**ACTIVITY:** Please print out every line of the material, unchanged.

START DATASET CONTENT

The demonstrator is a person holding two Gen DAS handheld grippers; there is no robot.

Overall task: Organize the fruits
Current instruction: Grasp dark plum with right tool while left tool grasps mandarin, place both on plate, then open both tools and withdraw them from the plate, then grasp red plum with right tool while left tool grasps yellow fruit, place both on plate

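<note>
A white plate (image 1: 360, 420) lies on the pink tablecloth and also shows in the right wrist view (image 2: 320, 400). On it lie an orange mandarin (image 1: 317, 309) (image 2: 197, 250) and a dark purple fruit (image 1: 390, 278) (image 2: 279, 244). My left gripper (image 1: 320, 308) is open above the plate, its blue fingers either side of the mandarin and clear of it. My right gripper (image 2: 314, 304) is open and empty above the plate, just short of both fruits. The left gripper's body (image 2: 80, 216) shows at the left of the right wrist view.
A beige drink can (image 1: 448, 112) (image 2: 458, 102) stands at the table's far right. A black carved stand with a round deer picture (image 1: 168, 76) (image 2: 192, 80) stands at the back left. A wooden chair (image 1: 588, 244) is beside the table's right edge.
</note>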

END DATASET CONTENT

**FINISHED TASK:**
The demonstrator is a person holding two Gen DAS handheld grippers; there is no robot.

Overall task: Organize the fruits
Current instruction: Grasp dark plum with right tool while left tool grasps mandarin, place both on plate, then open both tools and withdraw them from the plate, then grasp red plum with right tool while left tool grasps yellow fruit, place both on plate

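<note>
A white plate (image 1: 360, 420) lies on the pink tablecloth and also shows in the right wrist view (image 2: 320, 400). On it lie an orange mandarin (image 1: 317, 309) (image 2: 197, 250) and a dark purple fruit (image 1: 390, 278) (image 2: 279, 244). My left gripper (image 1: 320, 308) is open above the plate, its blue fingers either side of the mandarin and clear of it. My right gripper (image 2: 314, 304) is open and empty above the plate, just short of both fruits. The left gripper's body (image 2: 80, 216) shows at the left of the right wrist view.
A beige drink can (image 1: 448, 112) (image 2: 458, 102) stands at the table's far right. A black carved stand with a round deer picture (image 1: 168, 76) (image 2: 192, 80) stands at the back left. A wooden chair (image 1: 588, 244) is beside the table's right edge.
</note>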

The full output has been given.